Work task: In the entries that follow, find every line containing "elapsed" and copy it.
====== Material to process
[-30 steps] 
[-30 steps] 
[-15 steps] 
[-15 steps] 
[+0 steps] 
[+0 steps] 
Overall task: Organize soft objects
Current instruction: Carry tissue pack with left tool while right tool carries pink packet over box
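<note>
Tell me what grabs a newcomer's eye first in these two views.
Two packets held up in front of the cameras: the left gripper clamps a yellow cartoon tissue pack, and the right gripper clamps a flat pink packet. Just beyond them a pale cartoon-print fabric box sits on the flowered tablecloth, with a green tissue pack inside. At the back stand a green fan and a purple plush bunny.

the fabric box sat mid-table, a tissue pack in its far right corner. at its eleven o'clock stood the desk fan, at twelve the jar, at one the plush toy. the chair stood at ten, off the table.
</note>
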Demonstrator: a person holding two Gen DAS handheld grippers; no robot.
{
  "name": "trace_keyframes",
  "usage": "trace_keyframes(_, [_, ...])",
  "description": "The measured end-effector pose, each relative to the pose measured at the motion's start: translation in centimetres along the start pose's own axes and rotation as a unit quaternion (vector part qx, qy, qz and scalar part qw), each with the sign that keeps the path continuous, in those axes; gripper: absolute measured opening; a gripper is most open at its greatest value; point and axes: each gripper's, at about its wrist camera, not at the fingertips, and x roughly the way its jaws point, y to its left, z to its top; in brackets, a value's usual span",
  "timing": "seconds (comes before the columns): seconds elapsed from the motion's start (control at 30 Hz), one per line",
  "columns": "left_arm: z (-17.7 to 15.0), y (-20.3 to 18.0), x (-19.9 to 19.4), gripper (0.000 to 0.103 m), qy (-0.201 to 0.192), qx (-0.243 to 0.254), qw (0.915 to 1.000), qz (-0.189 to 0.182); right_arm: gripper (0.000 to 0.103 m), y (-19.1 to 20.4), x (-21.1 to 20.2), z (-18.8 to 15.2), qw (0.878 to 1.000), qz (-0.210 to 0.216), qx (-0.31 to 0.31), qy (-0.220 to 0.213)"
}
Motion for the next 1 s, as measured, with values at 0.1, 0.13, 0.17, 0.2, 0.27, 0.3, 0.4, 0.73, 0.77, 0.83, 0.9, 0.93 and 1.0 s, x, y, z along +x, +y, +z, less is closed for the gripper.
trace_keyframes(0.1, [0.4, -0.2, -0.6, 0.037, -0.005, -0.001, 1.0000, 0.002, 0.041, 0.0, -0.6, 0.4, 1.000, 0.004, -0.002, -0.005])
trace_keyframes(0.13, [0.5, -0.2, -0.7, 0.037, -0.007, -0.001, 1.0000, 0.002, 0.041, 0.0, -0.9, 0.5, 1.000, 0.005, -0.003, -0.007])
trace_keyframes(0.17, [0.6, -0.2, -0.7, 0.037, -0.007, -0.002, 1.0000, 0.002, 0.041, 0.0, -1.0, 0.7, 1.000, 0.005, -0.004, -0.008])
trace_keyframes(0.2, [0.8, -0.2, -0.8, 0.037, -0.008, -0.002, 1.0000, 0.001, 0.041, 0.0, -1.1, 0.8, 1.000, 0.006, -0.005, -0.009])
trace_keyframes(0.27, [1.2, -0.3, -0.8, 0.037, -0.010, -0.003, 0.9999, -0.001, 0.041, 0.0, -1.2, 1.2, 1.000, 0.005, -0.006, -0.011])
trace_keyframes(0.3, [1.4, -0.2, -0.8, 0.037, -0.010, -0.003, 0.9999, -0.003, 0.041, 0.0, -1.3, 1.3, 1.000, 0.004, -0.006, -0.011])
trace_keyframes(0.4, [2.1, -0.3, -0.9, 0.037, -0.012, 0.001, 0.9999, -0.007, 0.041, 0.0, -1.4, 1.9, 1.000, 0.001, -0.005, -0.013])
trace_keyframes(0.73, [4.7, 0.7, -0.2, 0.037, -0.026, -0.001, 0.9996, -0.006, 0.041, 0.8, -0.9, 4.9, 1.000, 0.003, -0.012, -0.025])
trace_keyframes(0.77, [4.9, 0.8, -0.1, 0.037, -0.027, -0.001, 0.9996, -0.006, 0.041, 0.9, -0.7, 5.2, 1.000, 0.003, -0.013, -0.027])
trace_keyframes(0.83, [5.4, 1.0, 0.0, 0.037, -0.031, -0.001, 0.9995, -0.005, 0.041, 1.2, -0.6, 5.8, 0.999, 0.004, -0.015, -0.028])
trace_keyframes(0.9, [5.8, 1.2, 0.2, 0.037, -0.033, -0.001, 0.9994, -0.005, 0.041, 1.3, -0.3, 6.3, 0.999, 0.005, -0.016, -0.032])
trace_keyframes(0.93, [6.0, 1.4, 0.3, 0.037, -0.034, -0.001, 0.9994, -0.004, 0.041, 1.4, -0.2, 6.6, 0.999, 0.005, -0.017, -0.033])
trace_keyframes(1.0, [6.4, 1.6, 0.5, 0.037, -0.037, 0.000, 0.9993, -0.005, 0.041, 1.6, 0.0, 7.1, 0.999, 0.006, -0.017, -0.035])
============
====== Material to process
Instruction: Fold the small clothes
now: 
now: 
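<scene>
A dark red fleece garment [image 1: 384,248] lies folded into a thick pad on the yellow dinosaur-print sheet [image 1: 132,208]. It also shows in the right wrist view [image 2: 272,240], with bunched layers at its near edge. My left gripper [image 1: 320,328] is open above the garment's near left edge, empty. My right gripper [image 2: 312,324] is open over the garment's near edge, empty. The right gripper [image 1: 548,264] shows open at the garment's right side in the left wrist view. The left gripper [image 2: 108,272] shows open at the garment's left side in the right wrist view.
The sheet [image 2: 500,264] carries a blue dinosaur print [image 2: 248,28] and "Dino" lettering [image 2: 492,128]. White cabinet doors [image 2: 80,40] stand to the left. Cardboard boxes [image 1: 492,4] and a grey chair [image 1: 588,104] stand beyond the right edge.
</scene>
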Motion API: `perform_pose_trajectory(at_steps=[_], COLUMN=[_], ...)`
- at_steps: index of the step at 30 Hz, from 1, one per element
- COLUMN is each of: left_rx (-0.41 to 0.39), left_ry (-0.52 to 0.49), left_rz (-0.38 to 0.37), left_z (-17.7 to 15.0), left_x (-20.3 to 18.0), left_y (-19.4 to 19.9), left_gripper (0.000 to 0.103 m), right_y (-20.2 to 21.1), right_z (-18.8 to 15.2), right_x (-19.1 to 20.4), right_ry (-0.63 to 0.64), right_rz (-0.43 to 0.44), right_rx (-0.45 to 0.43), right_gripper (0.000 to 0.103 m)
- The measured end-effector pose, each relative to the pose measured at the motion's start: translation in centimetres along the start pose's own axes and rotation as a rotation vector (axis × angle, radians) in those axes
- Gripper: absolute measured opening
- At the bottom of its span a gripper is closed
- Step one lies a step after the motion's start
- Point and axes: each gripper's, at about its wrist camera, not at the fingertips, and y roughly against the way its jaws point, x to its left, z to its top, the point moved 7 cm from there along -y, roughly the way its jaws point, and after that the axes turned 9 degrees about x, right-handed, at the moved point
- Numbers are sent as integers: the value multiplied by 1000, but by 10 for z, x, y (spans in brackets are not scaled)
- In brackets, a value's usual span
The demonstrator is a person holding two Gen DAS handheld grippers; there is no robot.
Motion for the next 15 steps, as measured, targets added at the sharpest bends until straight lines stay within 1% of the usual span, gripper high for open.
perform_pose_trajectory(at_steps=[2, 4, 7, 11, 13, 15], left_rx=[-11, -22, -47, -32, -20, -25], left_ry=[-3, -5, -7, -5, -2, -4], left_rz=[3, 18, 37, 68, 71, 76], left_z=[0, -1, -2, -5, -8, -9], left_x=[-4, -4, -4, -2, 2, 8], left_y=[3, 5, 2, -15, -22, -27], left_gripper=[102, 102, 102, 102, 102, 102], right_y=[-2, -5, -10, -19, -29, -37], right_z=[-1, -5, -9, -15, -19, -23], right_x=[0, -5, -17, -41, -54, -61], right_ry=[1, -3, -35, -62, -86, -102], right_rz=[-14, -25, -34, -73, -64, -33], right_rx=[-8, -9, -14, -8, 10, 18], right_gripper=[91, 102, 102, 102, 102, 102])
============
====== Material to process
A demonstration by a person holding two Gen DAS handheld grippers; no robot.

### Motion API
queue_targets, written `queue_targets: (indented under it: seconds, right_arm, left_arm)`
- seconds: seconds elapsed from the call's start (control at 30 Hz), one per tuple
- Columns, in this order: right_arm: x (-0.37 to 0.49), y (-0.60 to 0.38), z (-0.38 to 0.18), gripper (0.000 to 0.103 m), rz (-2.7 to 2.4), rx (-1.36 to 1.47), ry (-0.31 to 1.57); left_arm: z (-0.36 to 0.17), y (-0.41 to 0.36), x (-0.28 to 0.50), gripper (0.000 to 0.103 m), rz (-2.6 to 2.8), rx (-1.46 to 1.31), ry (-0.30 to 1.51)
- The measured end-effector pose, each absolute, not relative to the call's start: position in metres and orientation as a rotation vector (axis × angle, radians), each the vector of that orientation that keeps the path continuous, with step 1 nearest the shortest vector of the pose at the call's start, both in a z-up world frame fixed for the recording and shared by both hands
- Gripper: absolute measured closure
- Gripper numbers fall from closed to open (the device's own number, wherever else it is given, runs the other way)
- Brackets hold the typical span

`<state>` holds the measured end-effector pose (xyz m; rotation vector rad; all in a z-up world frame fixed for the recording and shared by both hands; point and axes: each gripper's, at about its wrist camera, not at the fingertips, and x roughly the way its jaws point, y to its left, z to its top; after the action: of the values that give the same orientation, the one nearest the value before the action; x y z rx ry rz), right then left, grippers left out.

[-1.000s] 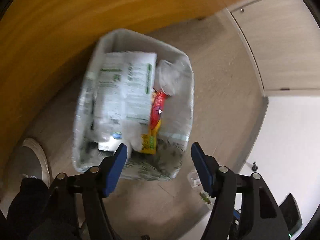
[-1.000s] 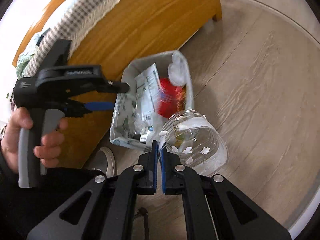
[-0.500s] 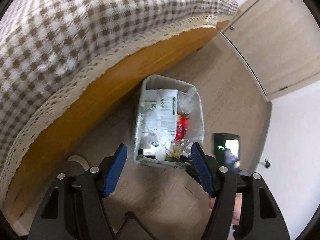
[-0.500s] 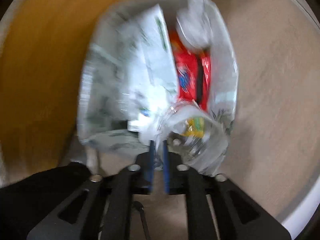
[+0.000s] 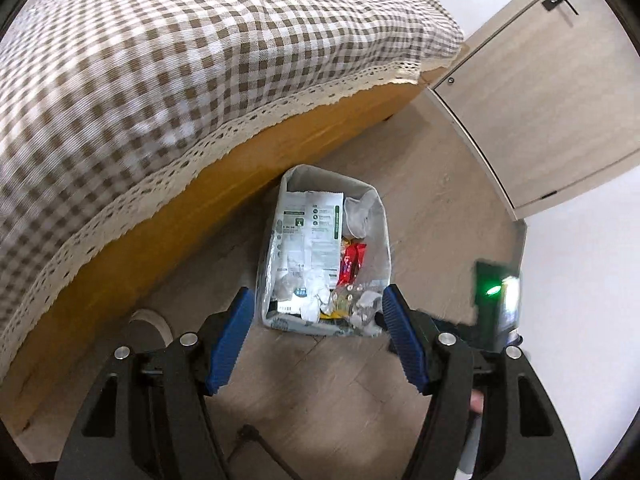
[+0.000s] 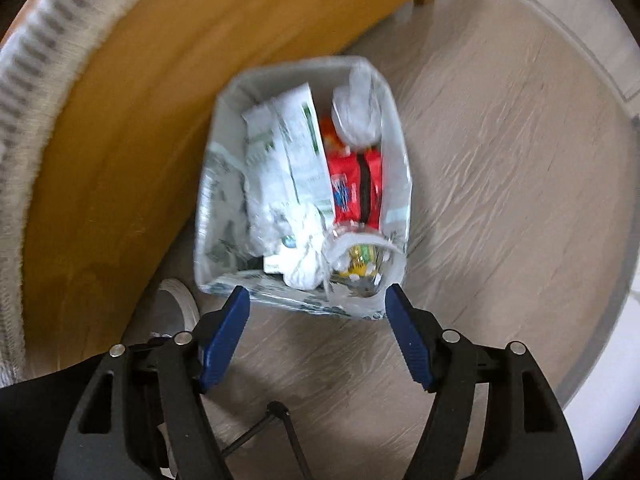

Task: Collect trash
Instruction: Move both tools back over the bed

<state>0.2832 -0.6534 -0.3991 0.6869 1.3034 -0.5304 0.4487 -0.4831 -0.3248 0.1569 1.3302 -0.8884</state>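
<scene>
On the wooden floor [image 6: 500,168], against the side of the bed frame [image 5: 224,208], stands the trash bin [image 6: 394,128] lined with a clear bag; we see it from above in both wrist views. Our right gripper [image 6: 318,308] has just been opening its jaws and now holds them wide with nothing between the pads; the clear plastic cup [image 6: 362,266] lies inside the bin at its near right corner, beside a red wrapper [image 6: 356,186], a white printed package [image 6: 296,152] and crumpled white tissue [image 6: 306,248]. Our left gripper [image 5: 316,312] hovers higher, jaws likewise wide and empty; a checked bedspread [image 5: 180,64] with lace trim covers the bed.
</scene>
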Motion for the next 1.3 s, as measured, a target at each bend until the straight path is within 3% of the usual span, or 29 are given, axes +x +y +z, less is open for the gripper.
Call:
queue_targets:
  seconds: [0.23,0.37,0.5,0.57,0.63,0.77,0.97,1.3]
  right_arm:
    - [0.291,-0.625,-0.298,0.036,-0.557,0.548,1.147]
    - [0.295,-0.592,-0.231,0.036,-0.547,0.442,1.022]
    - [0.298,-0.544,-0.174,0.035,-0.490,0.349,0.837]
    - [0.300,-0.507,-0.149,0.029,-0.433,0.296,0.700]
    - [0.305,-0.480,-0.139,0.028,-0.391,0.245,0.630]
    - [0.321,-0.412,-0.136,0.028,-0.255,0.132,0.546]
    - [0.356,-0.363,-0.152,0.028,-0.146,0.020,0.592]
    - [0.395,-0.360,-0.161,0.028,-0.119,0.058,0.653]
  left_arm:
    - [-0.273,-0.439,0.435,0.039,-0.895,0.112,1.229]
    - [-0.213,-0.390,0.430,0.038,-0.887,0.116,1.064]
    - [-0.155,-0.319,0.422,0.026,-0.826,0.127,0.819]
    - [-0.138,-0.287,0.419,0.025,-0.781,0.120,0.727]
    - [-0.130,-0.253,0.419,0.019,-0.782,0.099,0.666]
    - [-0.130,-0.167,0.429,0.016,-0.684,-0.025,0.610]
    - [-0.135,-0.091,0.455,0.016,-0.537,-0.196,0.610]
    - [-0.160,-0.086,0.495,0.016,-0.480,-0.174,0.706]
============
Answer to this problem:
  "timing": "seconds (comes before the columns): seconds elapsed from the motion's start (control at 30 Hz), one per line",
- seconds: seconds elapsed from the call's start (control at 30 Hz), one per tuple

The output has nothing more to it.